> [WORK INSTRUCTIONS]
Repeat the listing below word for word, stopping after the line that contains "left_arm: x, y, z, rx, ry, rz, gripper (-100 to".

> [PROVIDED RECORDS]
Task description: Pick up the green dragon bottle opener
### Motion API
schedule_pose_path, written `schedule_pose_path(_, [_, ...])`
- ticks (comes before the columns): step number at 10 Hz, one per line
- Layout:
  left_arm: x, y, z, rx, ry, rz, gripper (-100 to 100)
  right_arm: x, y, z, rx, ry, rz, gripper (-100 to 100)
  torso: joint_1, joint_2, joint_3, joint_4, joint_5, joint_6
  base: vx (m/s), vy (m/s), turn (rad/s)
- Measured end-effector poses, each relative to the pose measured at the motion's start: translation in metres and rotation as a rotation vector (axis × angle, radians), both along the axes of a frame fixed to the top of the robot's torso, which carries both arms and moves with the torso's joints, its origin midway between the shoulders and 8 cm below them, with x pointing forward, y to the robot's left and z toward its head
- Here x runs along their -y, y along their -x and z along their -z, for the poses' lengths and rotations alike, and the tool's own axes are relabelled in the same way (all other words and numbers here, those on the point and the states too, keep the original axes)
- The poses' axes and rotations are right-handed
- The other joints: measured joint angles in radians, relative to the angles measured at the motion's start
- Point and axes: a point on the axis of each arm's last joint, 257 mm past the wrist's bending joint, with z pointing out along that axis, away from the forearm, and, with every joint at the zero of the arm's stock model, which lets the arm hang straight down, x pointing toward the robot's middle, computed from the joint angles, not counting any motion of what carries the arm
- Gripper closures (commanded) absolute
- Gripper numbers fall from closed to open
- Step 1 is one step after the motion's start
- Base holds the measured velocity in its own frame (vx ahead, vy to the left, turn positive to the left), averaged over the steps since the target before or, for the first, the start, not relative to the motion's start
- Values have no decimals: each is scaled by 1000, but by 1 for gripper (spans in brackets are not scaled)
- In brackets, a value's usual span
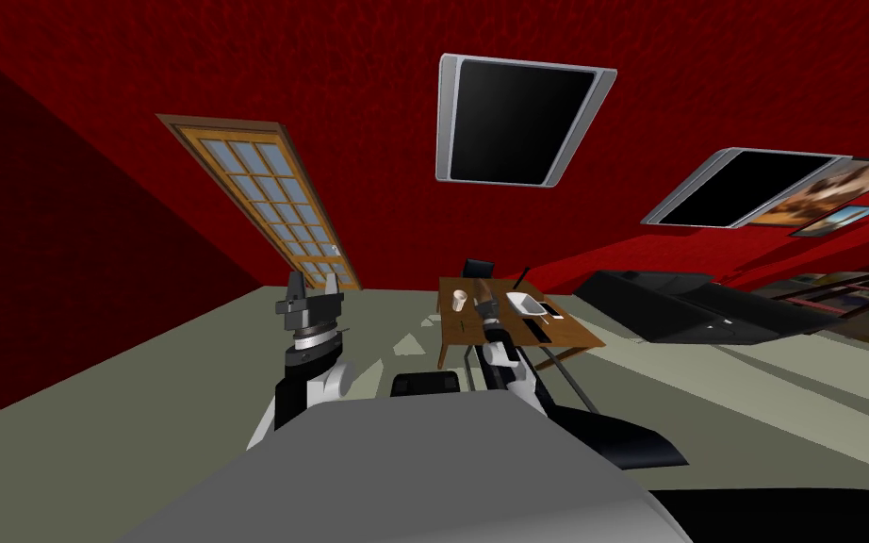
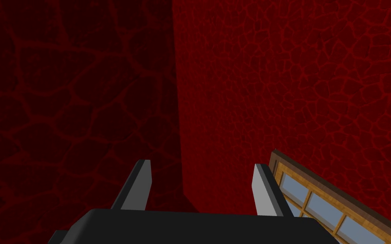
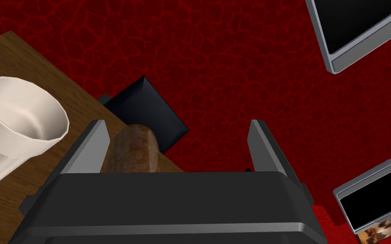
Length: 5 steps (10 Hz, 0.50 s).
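Right claw [image 3: 177, 146]: spread wide, clasping nothing. Poised above the wooden table [image 3: 4, 55], close to its far edge. Between the fingers, hard by one of them, a brown rounded lump [image 3: 133, 148] standing on the wood; touched by that finger or not, cannot tell. Just beside it, outside the claw, a white cup [image 3: 20, 114], upright and empty. Beyond the table edge, a black chair back [image 3: 148, 106] against the red wall [image 3: 233, 63].

From the head: on the same table a white dish [image 1: 525, 304], on the other side of the arm from the cup. On the near side of the cup, what looks like the bottle opener [image 1: 461, 326], a thin dark-green streak lying flat on the wood, too small to tell for sure. Not between the fingers.

Left claw [image 2: 199, 186]: likewise spread, empty, held up off to the left, well apart from the table.

Step in hand, by the look of it: the reach, with no grasp made yet. Called for next, probably: drawing the right claw back toward the bottle opener, clear of cup and brown lump, setting the fingers across its narrow width, lowering to the wood, only then closing. Thin and flat, so likely hard to pinch without scraping the tabletop.
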Motion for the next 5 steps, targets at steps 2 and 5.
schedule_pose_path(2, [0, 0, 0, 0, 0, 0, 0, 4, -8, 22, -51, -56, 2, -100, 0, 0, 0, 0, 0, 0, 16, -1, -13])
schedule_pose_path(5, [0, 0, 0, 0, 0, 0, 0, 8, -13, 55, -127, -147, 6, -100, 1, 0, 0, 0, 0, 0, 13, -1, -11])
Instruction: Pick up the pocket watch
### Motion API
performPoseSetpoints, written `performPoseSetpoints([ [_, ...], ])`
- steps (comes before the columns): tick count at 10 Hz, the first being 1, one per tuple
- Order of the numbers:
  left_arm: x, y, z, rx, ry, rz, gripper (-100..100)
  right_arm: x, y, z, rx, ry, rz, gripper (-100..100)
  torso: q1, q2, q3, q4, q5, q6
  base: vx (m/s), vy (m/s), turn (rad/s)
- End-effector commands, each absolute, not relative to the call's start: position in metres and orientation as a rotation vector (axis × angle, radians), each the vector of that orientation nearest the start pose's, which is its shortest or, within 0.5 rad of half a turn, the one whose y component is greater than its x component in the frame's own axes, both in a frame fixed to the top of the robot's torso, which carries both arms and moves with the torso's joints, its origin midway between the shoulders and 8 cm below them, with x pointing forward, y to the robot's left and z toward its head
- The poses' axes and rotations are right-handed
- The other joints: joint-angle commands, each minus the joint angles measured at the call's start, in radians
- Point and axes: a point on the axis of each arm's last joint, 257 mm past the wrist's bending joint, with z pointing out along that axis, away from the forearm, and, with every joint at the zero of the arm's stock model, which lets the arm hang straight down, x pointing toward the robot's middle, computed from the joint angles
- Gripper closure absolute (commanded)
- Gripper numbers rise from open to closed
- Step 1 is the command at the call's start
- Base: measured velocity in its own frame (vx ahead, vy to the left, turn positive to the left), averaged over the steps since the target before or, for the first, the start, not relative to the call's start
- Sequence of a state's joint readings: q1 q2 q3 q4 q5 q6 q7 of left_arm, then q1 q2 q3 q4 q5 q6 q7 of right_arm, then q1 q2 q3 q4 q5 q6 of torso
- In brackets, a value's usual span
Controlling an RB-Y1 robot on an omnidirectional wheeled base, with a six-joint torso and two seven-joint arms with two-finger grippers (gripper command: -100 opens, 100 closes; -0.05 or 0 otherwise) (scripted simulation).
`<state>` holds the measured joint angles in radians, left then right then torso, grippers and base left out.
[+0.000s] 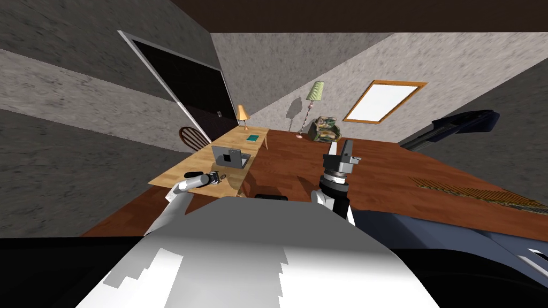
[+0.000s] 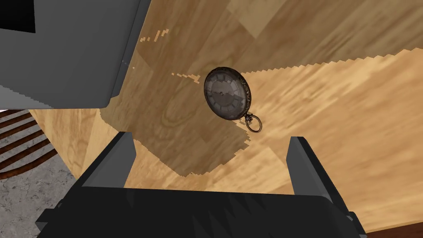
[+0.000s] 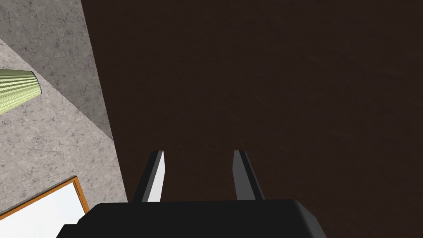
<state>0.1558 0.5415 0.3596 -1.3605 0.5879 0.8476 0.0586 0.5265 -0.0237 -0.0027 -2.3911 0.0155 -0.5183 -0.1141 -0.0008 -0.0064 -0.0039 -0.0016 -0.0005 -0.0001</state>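
Hovering with left jaws spread wide and empty, right jaws raised aside, slightly parted, pinching nothing. Just ahead, not yet touched: the pocket watch point(image 2: 227, 94), face up on the bench point(image 2: 338, 124) near the laptop point(image 2: 62, 49). Likely to skid the thin round case or snag its ring if closed high or off-centre. Counted: one pocket watch, one laptop, one bench.

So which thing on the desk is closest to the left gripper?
The pocket watch, lying just ahead of the left gripper; laptop, book, table lamp sit farther off.
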Motion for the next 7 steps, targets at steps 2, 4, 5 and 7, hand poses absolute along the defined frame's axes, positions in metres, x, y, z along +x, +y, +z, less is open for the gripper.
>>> performPoseSetpoints([
  [2,0.311,0.566,-0.437,-2.364,1.293,-0.403,-100,0.316,-0.271,0.068,0.583,0.543,1.414,0,0.001,0.0,0.0,0.0,0.0,0.0,0.101,0.0,-0.02],
  [4,0.297,0.57,-0.446,-2.426,1.29,-0.361,-100,0.316,-0.271,0.068,0.583,0.543,1.414,0,0.0,0.0,0.0,0.0,0.0,0.0,0.097,-0.019,-0.018],
  [5,0.283,0.572,-0.453,-2.483,1.286,-0.322,-100,0.316,-0.271,0.068,0.583,0.543,1.414,0,0.0,0.001,0.0,0.0,0.0,0.0,0.11,-0.014,-0.021],
  [7,0.268,0.574,-0.46,-2.54,1.283,-0.28,-100,0.316,-0.271,0.068,0.583,0.543,1.414,0,0.001,0.0,0.0,0.0,0.0,0.0,0.107,-0.002,-0.02],
])
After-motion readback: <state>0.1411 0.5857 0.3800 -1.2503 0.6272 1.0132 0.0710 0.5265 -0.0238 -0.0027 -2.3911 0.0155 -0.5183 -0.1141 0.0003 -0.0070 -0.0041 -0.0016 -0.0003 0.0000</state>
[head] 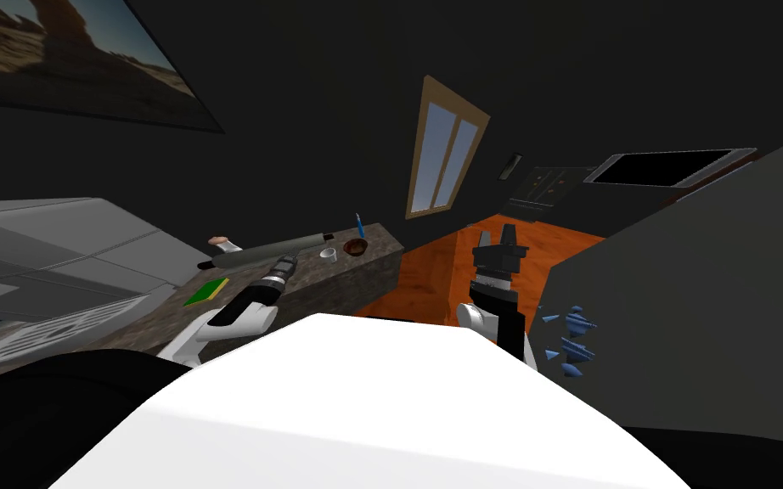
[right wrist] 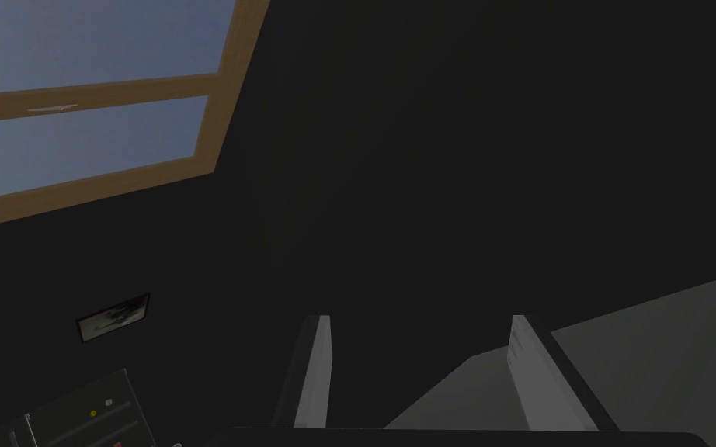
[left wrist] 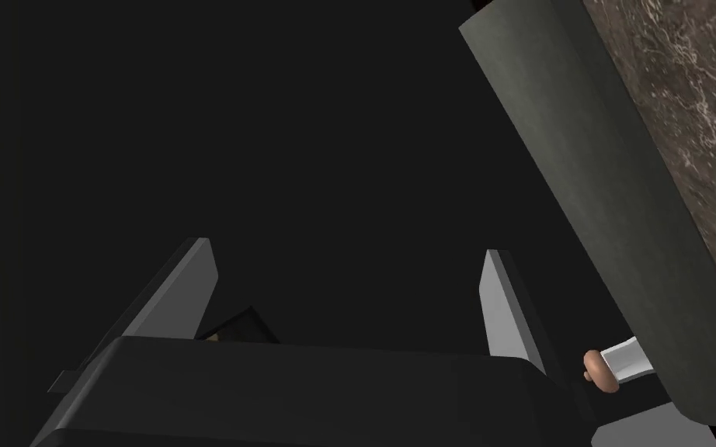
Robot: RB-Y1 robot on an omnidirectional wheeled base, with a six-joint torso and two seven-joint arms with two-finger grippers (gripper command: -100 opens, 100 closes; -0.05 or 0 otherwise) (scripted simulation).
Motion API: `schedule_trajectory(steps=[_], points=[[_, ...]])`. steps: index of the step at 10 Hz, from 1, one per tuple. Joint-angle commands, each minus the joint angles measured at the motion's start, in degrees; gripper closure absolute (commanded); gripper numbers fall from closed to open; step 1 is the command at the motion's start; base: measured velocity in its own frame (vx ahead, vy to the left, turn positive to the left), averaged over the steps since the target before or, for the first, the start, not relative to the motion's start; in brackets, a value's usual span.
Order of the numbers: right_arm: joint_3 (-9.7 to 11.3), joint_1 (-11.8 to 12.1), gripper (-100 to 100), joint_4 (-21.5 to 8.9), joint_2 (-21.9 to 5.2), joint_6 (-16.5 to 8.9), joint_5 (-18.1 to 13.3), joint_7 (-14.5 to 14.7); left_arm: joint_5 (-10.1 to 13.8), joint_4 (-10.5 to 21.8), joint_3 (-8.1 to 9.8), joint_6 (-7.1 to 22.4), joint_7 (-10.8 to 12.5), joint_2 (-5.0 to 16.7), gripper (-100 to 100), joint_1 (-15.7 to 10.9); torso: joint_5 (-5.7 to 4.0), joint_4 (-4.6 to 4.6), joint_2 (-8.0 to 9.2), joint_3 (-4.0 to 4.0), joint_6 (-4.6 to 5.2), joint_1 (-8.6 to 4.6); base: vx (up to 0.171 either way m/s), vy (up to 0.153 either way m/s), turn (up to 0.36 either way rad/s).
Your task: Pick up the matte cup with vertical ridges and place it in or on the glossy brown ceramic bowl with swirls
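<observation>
Approach step: our left tool (left wrist: 346, 252), spread and empty, must reach along the bench (head: 373, 265) to the cup (head: 328, 254).

A dark, marble-veined counter (head: 330, 273) carries a long grey-green cylinder (head: 267, 251) lying along its back edge, with a tan knob (head: 220, 242) at one end. A blue pen-like stick (head: 360, 225) stands near the counter's far end. A green and yellow sponge (head: 205, 292) lies on the counter beside a white slatted grate (head: 59, 331). An orange floor (head: 441, 272) meets the counter's far end, below a wood-framed window (head: 445, 148).
</observation>
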State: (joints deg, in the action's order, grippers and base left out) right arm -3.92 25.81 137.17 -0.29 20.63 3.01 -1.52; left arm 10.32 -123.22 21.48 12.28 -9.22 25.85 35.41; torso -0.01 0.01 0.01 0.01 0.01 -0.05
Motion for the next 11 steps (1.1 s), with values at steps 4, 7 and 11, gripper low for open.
schedule_trajectory(steps=[4,7,11], points=[[0.0,0.0,0,0.0,0.0,0.0,0.0,0.0,2.52,1.81,1.63,7.0,0.29,4.65,-100,0.3,0.0,-0.01,-0.03,-0.02,-0.01,0.0,0.002,-0.025,-0.051],[0.0,0.0,0,0.0,0.0,0.0,0.0,0.0,3.51,2.67,2.08,10.19,0.5,6.65,-100,0.33,0.0,-0.02,-0.1,-0.06,0.0,-0.02,0.015,-0.026,-0.057],[0.0,0.0,0,0.0,0.0,0.0,0.0,0.0,6.4,5.58,2.75,16.61,1.44,12.32,-100,0.25,-0.01,-0.03,-0.12,-0.07,0.0,-0.05,0.028,-0.036,-0.076]])
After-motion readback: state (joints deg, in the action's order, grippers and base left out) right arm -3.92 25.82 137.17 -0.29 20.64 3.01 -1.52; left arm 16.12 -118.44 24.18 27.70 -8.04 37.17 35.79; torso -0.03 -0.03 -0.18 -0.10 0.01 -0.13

> [FINISHED TASK]
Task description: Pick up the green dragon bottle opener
### Motion API
schedule_pose_path, written `schedule_pose_path(_, [_, ...])`
- ticks (comes before the columns): step number at 10 Hz, one per line
- Layout:
  left_arm: x, y, z, rx, ry, rz, gripper (-100 to 100)

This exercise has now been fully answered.